Conversion from OpenTelemetry to Prometheus-compatible metrics

Chronosphere follows the OpenTelemetry to Prometheus Specification (opens in a new tab) to convert OpenTelemetry metrics to Prometheus-compatible metrics and adds delta temporality aggregation support to provide a more seamless experience for delta metrics.

Chronosphere implements the following data conversions from OpenTelemetry metrics to Prometheus-compatible metrics:

  • Sanitize metric and label names to conform to Prometheus naming conventions. For example, an OpenTelemetry metric named http.duration becomes http_duration.

  • Multiple consecutive underscore (_) characters get collapsed to a single underscore character.

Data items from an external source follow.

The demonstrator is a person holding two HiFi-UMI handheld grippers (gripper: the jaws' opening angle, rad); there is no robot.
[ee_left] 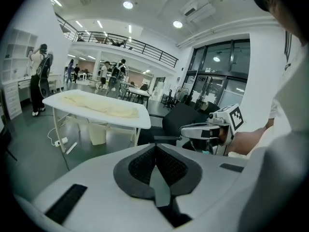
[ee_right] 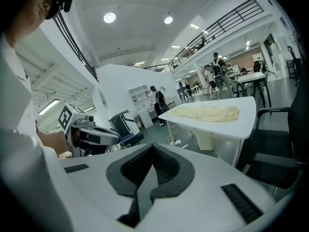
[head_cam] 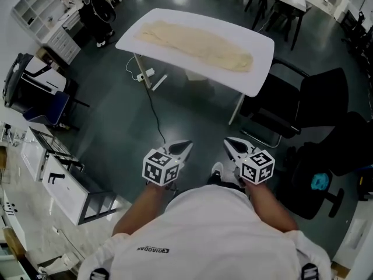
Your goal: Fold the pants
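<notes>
Task item: the cream fabric pants [head_cam: 195, 44] lie stretched lengthwise on the white rectangular worktop [head_cam: 263, 69], well apart from both of your grippers.
Hard to make out: from where you stand, you cannot tell the waistband from the leg ends, nor whether the cloth is already doubled over.
Fingers, left: your left gripper [head_cam: 185, 145] has its fingers closed pad to pad with nothing between them, as the left gripper view [ee_left: 155, 148] shows.
Fingers, right: your right gripper [head_cam: 229, 142] is likewise closed and empty, as its own view [ee_right: 152, 150] shows.
Hidden: your white-shirted torso covers the lower middle of the head view, and the tabletop hides most of the worktop's legs.
Cut off: the black office chair [head_cam: 315, 104] at the right runs into shadow near the frame's edge.
Edges: the pants sit inside the worktop's rim on every side, and the widest bare strip is at the right-hand end.
Open room: the dark floor [head_cam: 116, 127] separates you from the worktop. A thin black cable [head_cam: 152, 112] crosses it. The chair stands just beside the worktop's right corner.
</notes>
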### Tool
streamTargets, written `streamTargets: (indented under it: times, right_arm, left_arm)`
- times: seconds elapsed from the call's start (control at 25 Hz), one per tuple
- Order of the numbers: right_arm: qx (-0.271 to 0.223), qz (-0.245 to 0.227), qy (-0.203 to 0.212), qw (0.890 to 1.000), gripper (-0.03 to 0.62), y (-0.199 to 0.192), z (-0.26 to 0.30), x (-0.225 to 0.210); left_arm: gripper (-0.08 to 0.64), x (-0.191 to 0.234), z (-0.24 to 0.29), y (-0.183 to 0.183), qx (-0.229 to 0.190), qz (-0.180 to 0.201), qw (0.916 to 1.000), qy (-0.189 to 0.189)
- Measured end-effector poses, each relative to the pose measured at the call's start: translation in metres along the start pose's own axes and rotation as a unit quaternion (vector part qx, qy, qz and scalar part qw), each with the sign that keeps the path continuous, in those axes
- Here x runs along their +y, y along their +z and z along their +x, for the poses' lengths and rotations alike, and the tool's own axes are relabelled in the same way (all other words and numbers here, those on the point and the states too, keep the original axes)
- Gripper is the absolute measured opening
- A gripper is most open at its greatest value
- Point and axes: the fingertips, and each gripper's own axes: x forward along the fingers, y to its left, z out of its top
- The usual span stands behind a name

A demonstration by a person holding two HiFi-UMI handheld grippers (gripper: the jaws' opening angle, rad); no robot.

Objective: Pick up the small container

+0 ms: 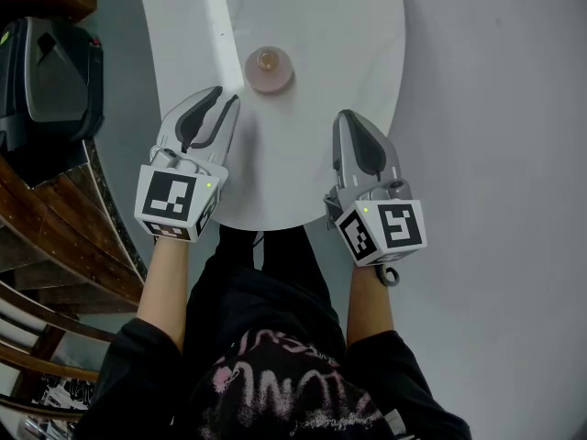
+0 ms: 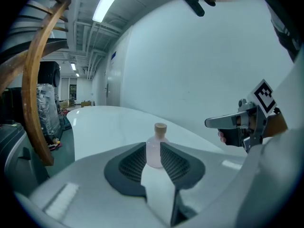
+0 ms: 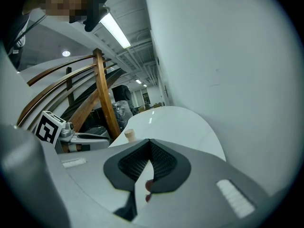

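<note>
The small container (image 1: 269, 70), at 12 o'clock, looks frosted, translucent and cork-stoppered. The bench (image 1: 312, 26) is smooth, glossy white. My fingers (image 2: 130, 166) are matt plastic, ribbed dark inside.

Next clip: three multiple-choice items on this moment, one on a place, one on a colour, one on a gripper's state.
1. Where does the small bottle stand?
A. on the white table
B. on the floor
C. in a box
2. What colour is its body?
A. green
B. pale pink
C. black
3. How do the right gripper jaws stand?
A. wide apart
B. clamped on the bottle
C. together, empty

Key: A, the head view shows it on the tabletop; B, its body is pale pink under a tan stopper; C, the tips meet with nothing between them.
</note>
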Motion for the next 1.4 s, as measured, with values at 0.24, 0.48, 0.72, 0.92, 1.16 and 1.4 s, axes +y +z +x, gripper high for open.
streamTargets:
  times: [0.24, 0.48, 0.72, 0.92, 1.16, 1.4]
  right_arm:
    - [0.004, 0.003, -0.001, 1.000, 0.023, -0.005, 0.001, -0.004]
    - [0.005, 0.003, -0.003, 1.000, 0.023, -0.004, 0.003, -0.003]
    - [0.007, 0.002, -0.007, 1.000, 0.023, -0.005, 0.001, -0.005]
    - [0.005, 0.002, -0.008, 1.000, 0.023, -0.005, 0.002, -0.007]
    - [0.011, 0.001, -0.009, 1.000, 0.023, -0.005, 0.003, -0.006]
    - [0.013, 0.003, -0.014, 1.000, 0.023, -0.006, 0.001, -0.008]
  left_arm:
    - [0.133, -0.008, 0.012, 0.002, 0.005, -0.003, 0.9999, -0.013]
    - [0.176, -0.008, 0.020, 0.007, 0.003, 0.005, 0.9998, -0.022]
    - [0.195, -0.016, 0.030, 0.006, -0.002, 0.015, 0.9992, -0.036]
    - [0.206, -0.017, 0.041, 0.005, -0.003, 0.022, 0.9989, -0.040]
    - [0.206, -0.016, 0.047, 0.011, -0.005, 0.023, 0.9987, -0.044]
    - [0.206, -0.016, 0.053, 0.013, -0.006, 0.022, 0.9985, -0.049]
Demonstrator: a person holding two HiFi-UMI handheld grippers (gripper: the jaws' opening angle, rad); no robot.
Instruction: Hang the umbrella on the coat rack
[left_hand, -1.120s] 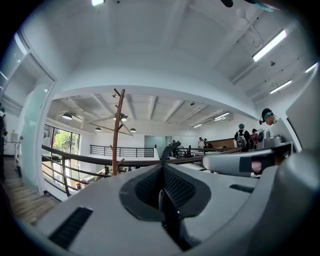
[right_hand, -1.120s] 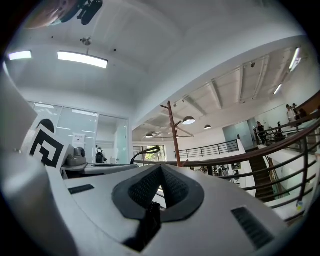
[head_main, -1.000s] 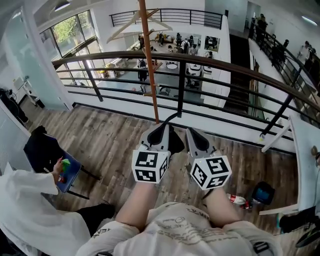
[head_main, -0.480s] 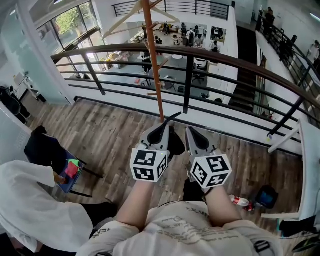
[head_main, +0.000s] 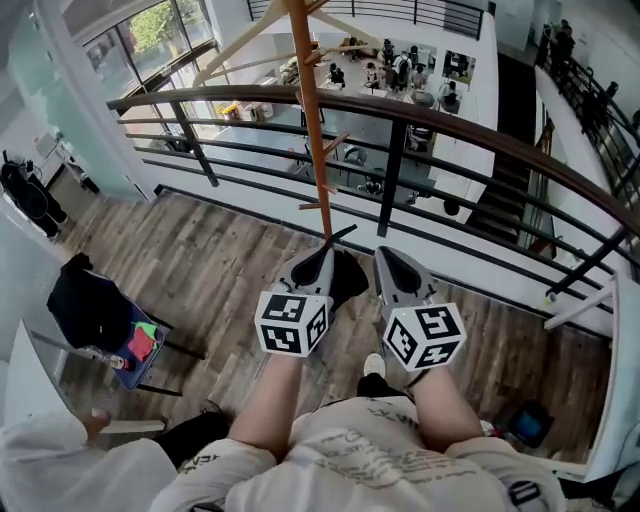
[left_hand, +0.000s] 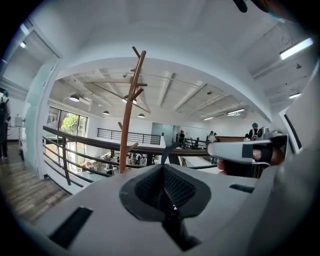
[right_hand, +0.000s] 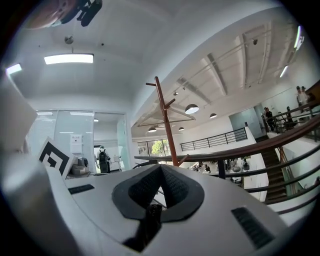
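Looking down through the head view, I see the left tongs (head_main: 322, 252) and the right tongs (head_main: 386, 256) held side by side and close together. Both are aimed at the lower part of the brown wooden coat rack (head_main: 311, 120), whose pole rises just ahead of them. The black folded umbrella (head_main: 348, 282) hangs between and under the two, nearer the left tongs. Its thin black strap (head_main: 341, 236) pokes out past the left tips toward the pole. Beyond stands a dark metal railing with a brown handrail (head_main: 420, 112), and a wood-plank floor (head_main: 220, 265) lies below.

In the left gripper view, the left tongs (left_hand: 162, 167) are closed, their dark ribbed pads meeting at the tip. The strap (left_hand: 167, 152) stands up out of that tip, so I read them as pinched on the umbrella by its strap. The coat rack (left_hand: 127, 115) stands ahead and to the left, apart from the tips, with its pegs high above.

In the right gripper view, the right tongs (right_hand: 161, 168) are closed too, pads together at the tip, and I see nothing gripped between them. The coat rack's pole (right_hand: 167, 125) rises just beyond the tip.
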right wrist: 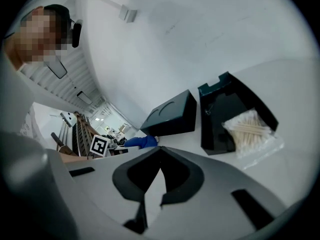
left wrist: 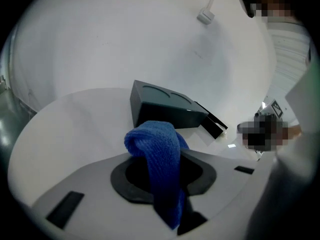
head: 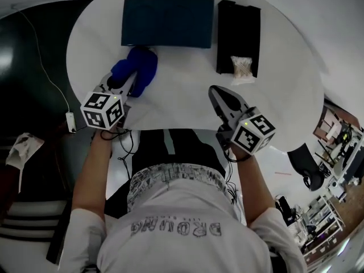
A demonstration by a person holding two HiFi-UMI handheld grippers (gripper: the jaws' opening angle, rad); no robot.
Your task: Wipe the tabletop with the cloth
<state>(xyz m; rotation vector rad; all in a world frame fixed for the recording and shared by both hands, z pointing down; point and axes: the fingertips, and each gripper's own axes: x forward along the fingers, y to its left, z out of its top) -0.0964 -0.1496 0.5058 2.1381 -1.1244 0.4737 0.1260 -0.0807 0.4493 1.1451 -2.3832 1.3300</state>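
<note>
The left gripper (head: 122, 87) is clamped on the blue cloth (head: 139, 67). In the left gripper view its jaws are nearly together, with a folded band of the knitted fabric pinched between them. The fabric bunches into a rounded hump beyond the tips, and one end trails back down between the jaws towards the camera.

From the head view the hump of cloth sits just in front of the near left corner of the dark teal box (head: 168, 20), its far edge right up against the box's near side. I cannot tell whether the two touch, or whether the cloth's underside presses on the white round table (head: 170, 110).

The box stands at the far side of the table. Just to its right lies a black tray (head: 239, 27). A clear packet of cotton swabs (head: 242, 68) rests half on the tray's near end and half on the tabletop.

The right gripper (head: 219, 95) hangs over the near part of the table, well to the right of the box's near edge and short of the swab packet. Its jaws meet at the tips and hold nothing; only bare tabletop shows through the slit behind the tips.
</note>
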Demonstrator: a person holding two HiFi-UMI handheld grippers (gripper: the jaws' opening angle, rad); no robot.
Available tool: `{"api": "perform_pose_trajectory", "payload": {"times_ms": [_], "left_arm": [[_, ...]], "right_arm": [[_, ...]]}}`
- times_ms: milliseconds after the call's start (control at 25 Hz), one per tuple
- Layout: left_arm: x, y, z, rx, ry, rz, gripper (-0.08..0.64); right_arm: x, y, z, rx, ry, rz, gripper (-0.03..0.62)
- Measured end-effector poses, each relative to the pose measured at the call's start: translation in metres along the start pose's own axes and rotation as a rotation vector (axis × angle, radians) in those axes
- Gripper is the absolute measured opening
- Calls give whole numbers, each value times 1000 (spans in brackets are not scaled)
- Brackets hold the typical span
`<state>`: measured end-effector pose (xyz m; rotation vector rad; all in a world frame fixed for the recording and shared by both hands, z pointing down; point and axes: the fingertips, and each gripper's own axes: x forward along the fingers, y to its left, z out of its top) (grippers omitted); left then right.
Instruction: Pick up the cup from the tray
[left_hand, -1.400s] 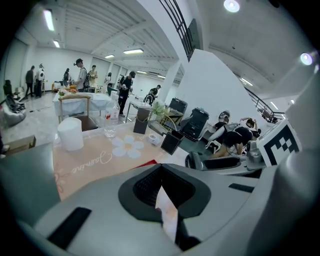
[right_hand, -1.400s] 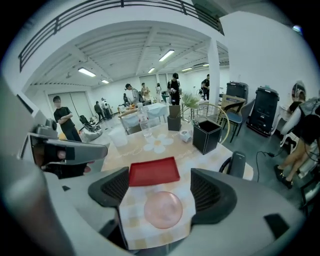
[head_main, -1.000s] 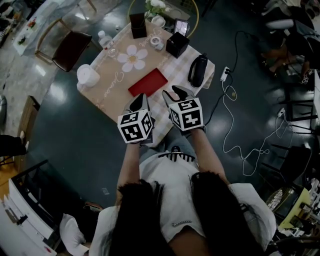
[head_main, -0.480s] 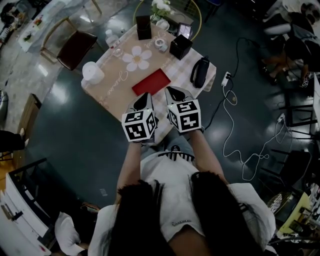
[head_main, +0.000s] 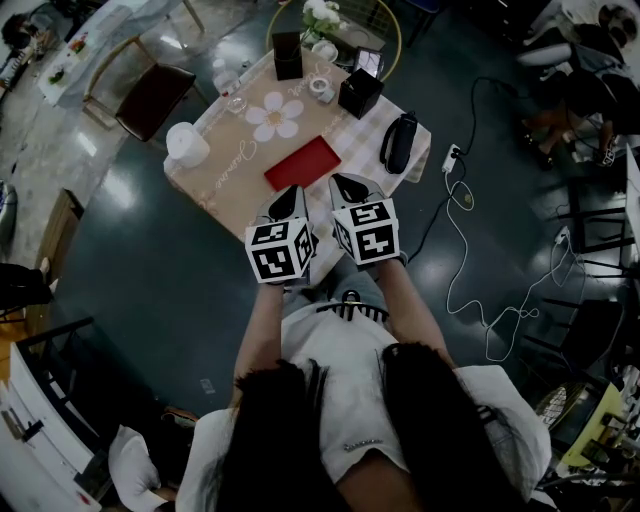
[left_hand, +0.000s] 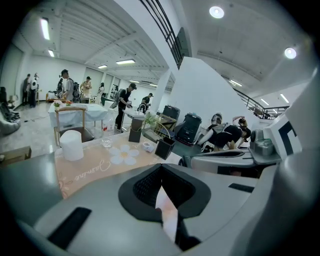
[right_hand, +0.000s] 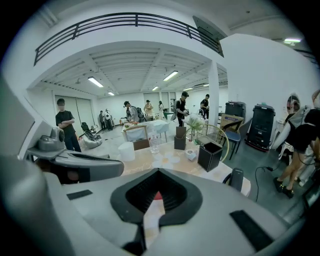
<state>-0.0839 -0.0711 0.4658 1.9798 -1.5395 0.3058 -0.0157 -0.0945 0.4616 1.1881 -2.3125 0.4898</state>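
A flat red tray (head_main: 301, 163) lies bare on the near half of the clothed table (head_main: 225, 175). A small white cup (head_main: 320, 87) (left_hand: 147, 146) (right_hand: 191, 154) stands farther back on the cloth, apart from the tray, beside a black box (head_main: 359, 93). A clear glass (head_main: 236, 102) stands at the far left. My left gripper (head_main: 291, 192) (left_hand: 161, 192) and right gripper (head_main: 341, 181) (right_hand: 152, 202) hover side by side over the table's near edge, just short of the tray. Both are shut and hold nothing. A sliver of the tray shows past the right jaws.
On the table are a white cylinder (head_main: 186, 143), a flower-shaped mat (head_main: 275, 116), a second black box (head_main: 287, 54), a vase of flowers (head_main: 322, 16) and a black speaker (head_main: 398, 142). A chair (head_main: 150, 98) stands at the left. Cables (head_main: 462, 250) trail over the floor on the right. People stand farther back.
The head view has shifted a little, so the table sits slightly higher in it. Both grippers stay close together at the table's near edge.
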Motion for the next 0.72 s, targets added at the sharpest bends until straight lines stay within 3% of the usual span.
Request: {"api": "perform_pose_trajectory", "payload": {"times_ms": [720], "left_arm": [[-3, 6, -7, 0, 2, 10, 5]], "right_arm": [[-2, 0, -9, -12, 8, -10, 6]]}}
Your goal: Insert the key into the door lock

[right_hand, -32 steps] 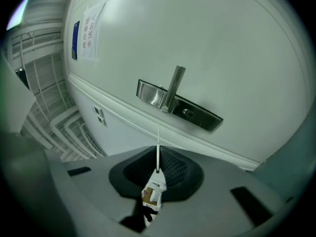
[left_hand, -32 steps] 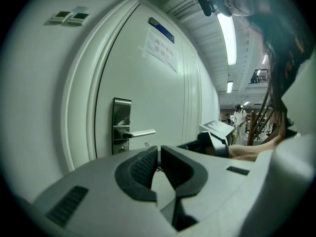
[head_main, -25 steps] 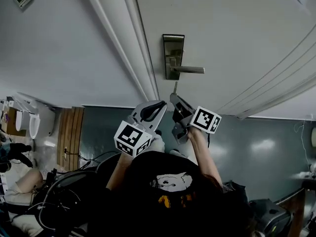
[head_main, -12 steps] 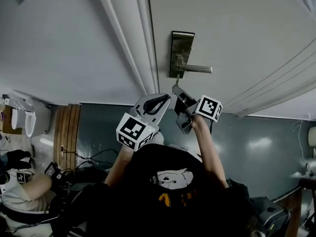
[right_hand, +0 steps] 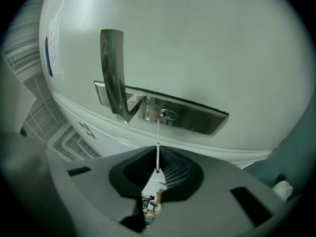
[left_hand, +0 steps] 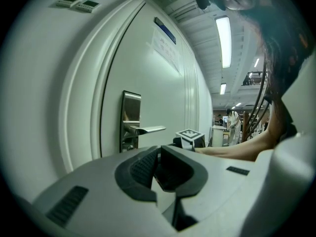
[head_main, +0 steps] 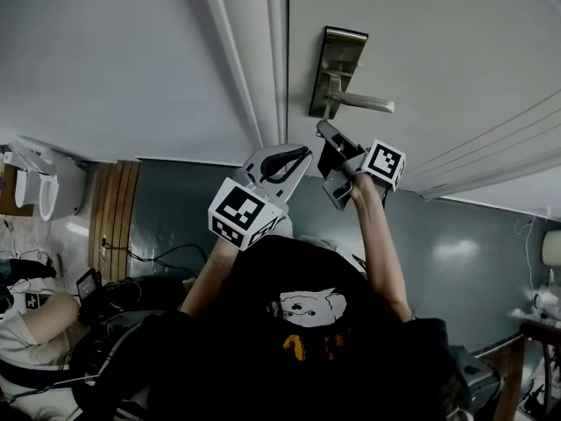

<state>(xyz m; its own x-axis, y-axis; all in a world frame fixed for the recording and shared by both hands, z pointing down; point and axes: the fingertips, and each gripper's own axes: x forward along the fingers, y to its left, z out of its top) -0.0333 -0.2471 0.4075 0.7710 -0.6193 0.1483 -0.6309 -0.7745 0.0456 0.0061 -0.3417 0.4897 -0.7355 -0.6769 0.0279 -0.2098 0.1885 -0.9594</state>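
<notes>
A steel lock plate [head_main: 337, 68] with a lever handle [head_main: 364, 103] sits on the white door [head_main: 438, 42]. My right gripper [head_main: 330, 137] is just below the plate and is shut on a thin key [right_hand: 158, 149]. In the right gripper view the key's blade points at the keyhole [right_hand: 168, 114] in the lock plate [right_hand: 197, 120]. Its tip stops a little short of the keyhole, beside the lever handle [right_hand: 116, 73]. My left gripper [head_main: 282, 160] hangs beside the right one, to its left, shut with nothing in it. The left gripper [left_hand: 159, 151] faces the lock plate [left_hand: 131, 117] from the side.
The door frame moulding [head_main: 259, 60] runs just left of the lock. A paper notice [left_hand: 165, 46] is stuck higher on the door, and wall panels [left_hand: 79, 3] sit beside the frame. A seated person [head_main: 35, 331] and cables [head_main: 149, 257] are on the floor at the left.
Both grippers have moved closer to the door. The right gripper has carried the key up to just below the lock plate. The left gripper has followed alongside.
</notes>
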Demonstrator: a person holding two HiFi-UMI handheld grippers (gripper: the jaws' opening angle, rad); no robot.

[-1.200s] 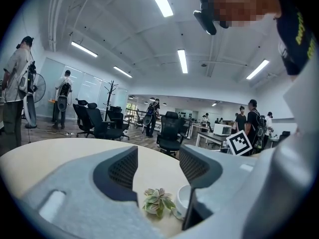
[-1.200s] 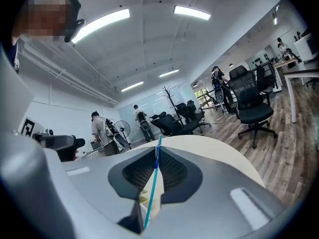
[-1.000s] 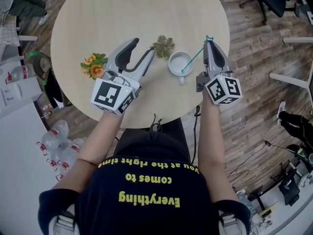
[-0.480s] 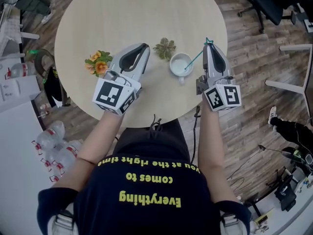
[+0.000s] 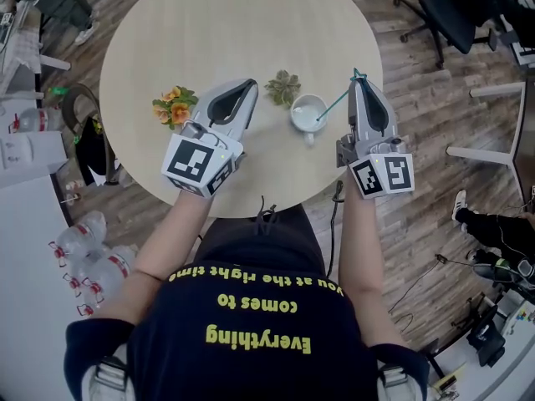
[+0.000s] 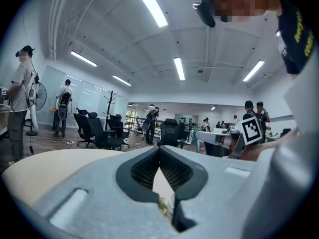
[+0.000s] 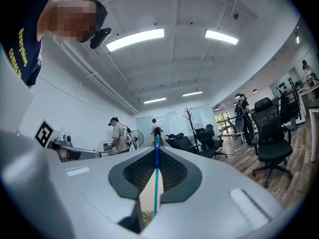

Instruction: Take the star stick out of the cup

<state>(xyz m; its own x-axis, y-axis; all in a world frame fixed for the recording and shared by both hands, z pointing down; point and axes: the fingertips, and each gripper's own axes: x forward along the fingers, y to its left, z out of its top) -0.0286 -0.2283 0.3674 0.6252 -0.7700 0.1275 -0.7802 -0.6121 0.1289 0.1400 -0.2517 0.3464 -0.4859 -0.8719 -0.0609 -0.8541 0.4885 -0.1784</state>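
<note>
A white cup (image 5: pixel 308 112) stands on the round wooden table (image 5: pixel 234 23). The teal star stick (image 5: pixel 334 101) leans out of it up to the right, lower end inside the cup, star end at my right gripper's tips. My right gripper (image 5: pixel 358 82) is shut on the stick's upper end, just right of the cup. In the right gripper view the stick (image 7: pixel 156 183) runs straight between the closed jaws of the right gripper (image 7: pixel 157 146). My left gripper (image 5: pixel 250 84) is shut on nothing, left of the cup; its jaws meet in the left gripper view (image 6: pixel 159 149).
A small green plant (image 5: pixel 283 87) sits just up-left of the cup, close to the left gripper's tip. An orange flower decoration (image 5: pixel 174 107) lies left of the left gripper. An office chair (image 5: pixel 468 7) stands beyond the table's right edge; bottles (image 5: pixel 92 253) lie on the floor at left.
My left gripper's jaws have closed from wide open to shut with nothing in them. The right gripper has kept its hold on the stick.
</note>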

  • Chronosphere doesn't apply suffixes to metrics as defined in the OpenMetrics specification, with the exception of Histograms. Customers can submit Chronosphere Support ticket to enable OpenMetrics naming. When OpenMetrics naming is enabled, units such as seconds or bytes append to the metric name, and the _total suffix appends to counter types to conform to the OpenMetrics specification.

    Metric names for OpenTelemetry histograms follow the OpenMetrics specification to correctly name the time series for each histogram bucket. For example, a histogram will have K _bucket series, one for each bucket, and a series for the _sum and _count.

  • Chronosphere requires service.name and service.instance.id as resource attributes for all metrics to construct the Prometheus target_info (opens in a new tab) metric. Chronosphere rejects metrics without these labels.

    • Metrics about resources are written to target_info metric. This functionally is equivalent to up metric whose presence indicates that a resource is available. Labels from this metric can be used to augment others using either a Prometheus join or derived metrics.
    • The conversion uses the service.name resource attribute for the job label value.
    • The conversion uses the service.instance.id resource attribute for the instance label. Resource names default to the name of the process, but resource IDs must be specified and are strongly encouraged to be unique.
    • Users can use a combination of their own resource attributes and resource detectors to bring in environment details. See Mapping resource attributes to Prometheus job and instance for examples.
  • Staleness markers are supported and are written whenever any OpenTelemetry data point presents a NoRecordedValue flag for the associated scope.